As we all read about the abuse of the past, it is easy to become angry at the abusers and those who protected them, and deeply saddened at the damage these perpetrators inflicted on children. Indeed, two priests, Robert White and Leonard Abercrombie, account for over 60% of all the victims in the report. These two men devastated dozens of victims and their families. Fourteen years ago, in 2006, the Archdiocese of Denver established a program for victims of priests to come forward, and more than 50 victims came forward and received financial compensation. More have come forward since then. I commit to you through the independent compensation program jointly opened two weeks ago—by all three dioceses in Colorado—that we are here to help you if you were abused by one of these two priests or any other diocesan priest."

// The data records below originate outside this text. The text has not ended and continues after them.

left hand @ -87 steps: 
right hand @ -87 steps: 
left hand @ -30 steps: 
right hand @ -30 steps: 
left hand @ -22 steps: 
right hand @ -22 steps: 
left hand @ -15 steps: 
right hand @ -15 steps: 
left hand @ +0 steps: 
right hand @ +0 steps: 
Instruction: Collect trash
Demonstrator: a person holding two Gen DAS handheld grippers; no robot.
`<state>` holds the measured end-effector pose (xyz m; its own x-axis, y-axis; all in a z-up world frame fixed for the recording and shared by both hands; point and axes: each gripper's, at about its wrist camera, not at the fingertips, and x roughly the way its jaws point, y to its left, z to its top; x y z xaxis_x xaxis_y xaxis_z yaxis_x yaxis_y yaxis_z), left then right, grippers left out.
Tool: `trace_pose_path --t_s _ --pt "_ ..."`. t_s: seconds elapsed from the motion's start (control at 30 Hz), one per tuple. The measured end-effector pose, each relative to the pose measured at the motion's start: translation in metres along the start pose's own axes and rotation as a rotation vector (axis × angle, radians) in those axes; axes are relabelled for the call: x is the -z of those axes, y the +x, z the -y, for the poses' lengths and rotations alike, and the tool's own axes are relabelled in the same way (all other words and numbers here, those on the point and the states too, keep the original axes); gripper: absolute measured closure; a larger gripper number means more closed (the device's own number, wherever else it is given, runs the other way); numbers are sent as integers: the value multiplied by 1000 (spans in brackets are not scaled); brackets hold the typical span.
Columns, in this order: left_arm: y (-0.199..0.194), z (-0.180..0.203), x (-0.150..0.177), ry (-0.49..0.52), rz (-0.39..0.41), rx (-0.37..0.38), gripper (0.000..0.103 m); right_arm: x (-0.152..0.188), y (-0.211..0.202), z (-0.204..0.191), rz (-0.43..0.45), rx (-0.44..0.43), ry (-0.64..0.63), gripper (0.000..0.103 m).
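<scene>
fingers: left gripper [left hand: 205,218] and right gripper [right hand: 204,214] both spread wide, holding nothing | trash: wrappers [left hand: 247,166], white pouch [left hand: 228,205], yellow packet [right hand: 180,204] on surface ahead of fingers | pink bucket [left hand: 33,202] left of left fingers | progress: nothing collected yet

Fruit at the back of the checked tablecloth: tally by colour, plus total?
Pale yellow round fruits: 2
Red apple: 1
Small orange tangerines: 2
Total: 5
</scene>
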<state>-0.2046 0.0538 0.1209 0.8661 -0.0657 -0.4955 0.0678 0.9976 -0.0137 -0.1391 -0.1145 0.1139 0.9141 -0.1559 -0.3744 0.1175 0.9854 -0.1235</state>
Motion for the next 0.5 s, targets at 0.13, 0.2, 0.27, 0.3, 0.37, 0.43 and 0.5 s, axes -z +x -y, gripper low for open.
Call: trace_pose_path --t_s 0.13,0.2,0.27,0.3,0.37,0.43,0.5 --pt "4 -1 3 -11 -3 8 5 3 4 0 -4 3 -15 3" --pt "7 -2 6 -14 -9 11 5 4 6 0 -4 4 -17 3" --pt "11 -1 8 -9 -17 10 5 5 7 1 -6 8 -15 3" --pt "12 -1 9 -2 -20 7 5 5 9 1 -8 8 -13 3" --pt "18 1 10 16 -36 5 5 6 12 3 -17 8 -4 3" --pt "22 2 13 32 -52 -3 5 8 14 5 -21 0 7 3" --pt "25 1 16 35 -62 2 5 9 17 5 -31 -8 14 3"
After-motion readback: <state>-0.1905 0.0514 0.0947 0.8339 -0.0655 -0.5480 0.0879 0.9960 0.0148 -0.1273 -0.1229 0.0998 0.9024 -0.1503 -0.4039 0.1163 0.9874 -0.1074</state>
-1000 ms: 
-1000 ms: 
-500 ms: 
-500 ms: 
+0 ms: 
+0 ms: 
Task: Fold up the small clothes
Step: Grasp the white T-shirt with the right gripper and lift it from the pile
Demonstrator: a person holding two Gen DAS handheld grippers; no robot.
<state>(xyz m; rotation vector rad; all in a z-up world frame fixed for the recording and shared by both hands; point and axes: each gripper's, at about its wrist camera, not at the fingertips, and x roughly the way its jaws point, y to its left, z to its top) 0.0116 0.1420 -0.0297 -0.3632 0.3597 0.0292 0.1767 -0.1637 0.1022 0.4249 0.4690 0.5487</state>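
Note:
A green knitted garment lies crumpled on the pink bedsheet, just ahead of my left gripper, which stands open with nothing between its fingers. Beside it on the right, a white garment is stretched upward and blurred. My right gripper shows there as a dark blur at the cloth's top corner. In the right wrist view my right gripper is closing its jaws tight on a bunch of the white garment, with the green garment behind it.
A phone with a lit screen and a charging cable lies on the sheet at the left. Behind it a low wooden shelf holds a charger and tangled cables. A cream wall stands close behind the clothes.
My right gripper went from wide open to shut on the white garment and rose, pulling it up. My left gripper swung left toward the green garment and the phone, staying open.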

PREVENTION: "The Archdiocese believes strongly in the prevention and reporting policies we've implemented and strengthened since 1991, but we welcomed an independent review to identify any weaknesses or gaps that could be addressed. Since the Dallas Charter of 2002, we have trained 84,000 priests, deacons, employees and volunteers on how to identify signs of abuse or neglect and on their obligations as mandatory reporters. Every year, approximately 22,000 children are trained how to identify inappropriate conduct by adults and how they can report it. We require all priests to sign a sexual misconduct policy and attend training. It is efforts like these that make me grateful to our Office of Child and Youth Protection and the more than one hundred thousand lay Catholics that make our environments safe.

Importantly, Mr. Troyer found our safe environment training programs to be effective. But, given his experience and work on this project, he recommended that our investigation of reported abuse should be done by independent trained investigators and the process needs to be more victim-centered. We are committed to continuing to improve our response to anyone who comes forward to report sexual abuse as a minor, and specifically those that come forward when they are adults and their abusers were removed from ministry or died a long time ago. We know we have been able to help many people, but we will listen and learn from those who came forward and felt they weren't treated appropriately. Indeed, we will follow all of Mr. Troyer's recommendations and are already working to implement changes. I plan to personally be involved in that effort and will be in continued contact with Mr. Troyer and the Attorney General to make sure our collaboration to protect children is ongoing."